Problem to work on: The entries are to be given again in full. Every word must match.

════════════════════

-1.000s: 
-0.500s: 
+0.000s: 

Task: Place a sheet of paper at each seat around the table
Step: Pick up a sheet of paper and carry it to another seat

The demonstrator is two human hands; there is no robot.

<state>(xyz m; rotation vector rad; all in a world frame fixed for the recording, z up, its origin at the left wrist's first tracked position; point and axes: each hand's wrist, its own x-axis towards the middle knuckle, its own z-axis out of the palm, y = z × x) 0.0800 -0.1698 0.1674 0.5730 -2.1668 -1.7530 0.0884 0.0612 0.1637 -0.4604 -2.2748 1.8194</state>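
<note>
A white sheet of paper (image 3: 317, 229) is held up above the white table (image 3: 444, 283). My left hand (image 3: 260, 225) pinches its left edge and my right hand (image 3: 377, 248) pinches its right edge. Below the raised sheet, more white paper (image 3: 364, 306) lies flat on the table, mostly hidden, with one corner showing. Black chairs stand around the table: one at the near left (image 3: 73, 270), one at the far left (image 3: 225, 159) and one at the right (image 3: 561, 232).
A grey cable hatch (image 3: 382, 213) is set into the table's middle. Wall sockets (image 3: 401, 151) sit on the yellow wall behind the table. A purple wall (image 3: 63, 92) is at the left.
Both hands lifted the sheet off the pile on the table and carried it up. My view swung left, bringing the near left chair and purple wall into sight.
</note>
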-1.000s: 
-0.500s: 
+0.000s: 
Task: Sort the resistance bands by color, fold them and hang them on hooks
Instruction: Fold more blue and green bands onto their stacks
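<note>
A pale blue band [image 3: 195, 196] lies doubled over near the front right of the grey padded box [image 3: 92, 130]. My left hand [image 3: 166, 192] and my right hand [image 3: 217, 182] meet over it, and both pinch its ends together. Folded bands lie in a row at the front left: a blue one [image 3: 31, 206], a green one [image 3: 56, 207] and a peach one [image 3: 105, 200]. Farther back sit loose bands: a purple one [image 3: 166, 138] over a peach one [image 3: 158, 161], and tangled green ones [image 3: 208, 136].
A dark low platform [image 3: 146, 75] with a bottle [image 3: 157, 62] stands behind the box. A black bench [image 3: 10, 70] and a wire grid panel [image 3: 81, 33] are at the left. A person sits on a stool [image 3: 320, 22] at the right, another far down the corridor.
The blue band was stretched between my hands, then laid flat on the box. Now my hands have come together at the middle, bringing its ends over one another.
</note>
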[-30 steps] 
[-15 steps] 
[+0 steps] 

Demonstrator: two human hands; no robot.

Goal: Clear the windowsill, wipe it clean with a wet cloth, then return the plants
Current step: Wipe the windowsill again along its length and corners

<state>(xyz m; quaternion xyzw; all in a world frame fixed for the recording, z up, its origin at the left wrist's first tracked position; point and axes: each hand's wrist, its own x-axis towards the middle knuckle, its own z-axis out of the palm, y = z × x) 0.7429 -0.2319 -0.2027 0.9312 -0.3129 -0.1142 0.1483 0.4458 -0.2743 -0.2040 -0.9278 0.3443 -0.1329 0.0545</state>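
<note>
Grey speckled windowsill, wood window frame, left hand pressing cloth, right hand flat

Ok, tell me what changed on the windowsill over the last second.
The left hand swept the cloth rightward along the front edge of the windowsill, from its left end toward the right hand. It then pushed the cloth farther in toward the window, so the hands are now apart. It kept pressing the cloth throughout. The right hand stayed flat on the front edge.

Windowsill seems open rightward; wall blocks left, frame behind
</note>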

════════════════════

Completed exercise:
-1.000s: 
-0.500s: 
+0.000s: 

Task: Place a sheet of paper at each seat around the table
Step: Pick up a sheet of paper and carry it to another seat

The demonstrator is two human hands; there is no robot.

<state>(xyz m; rotation vector rad; all in a world frame fixed for the recording, z up, its origin at the left wrist's first tracked position; point and axes: each hand's wrist, its own x-axis towards the middle knuckle, its own z-axis out of the palm, y = z × x) 0.0800 -0.1698 0.1674 0.5730 -2.1668 -1.7530 0.0884 0.0612 0.1637 -0.4604 -2.2748 1.8194</state>
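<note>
A white sheet of paper (image 3: 317, 229) is held up above the white table (image 3: 444, 283). My left hand (image 3: 260, 225) pinches its left edge and my right hand (image 3: 377, 248) pinches its right edge. Below the raised sheet, more white paper (image 3: 364, 306) lies flat on the table, mostly hidden, with one corner showing. Black chairs stand around the table: one at the near left (image 3: 73, 270), one at the far left (image 3: 225, 159) and one at the right (image 3: 561, 232).
A grey cable hatch (image 3: 382, 213) is set into the table's middle. Wall sockets (image 3: 401, 151) sit on the yellow wall behind the table. A purple wall (image 3: 63, 92) is at the left.
Both hands lifted the sheet off the pile on the table and carried it up. My view swung left, bringing the near left chair and purple wall into sight.
</note>
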-1.000s: 
-0.500s: 
+0.000s: 
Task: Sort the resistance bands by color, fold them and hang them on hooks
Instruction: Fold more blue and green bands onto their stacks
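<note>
A pale blue band [image 3: 195, 196] lies doubled over near the front right of the grey padded box [image 3: 92, 130]. My left hand [image 3: 166, 192] and my right hand [image 3: 217, 182] meet over it, and both pinch its ends together. Folded bands lie in a row at the front left: a blue one [image 3: 31, 206], a green one [image 3: 56, 207] and a peach one [image 3: 105, 200]. Farther back sit loose bands: a purple one [image 3: 166, 138] over a peach one [image 3: 158, 161], and tangled green ones [image 3: 208, 136].
A dark low platform [image 3: 146, 75] with a bottle [image 3: 157, 62] stands behind the box. A black bench [image 3: 10, 70] and a wire grid panel [image 3: 81, 33] are at the left. A person sits on a stool [image 3: 320, 22] at the right, another far down the corridor.
The blue band was stretched between my hands, then laid flat on the box. Now my hands have come together at the middle, bringing its ends over one another.
</note>
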[-30 steps] 
[-15 steps] 
[+0 steps] 

Demonstrator: two human hands; no robot.

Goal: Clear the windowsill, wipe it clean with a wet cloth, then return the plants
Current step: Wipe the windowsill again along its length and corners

<state>(xyz m; quaternion xyzw; all in a world frame fixed for the recording, z up, its origin at the left wrist's first tracked position; point and axes: each hand's wrist, its own x-axis towards the middle knuckle, its own z-axis out of the palm, y = z × x) 0.7429 -0.2319 -0.2027 0.9312 -0.3129 -0.1142 0.1483 0.4458 -0.2743 -0.2040 -0.9278 0.3443 -0.1329 0.0545</state>
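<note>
Grey speckled windowsill, wood window frame, left hand pressing cloth, right hand flat

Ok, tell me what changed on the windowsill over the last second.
The left hand swept the cloth rightward along the front edge of the windowsill, from its left end toward the right hand. It then pushed the cloth farther in toward the window, so the hands are now apart. It kept pressing the cloth throughout. The right hand stayed flat on the front edge.

Windowsill seems open rightward; wall blocks left, frame behind
</note>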

With this, the exercise is done.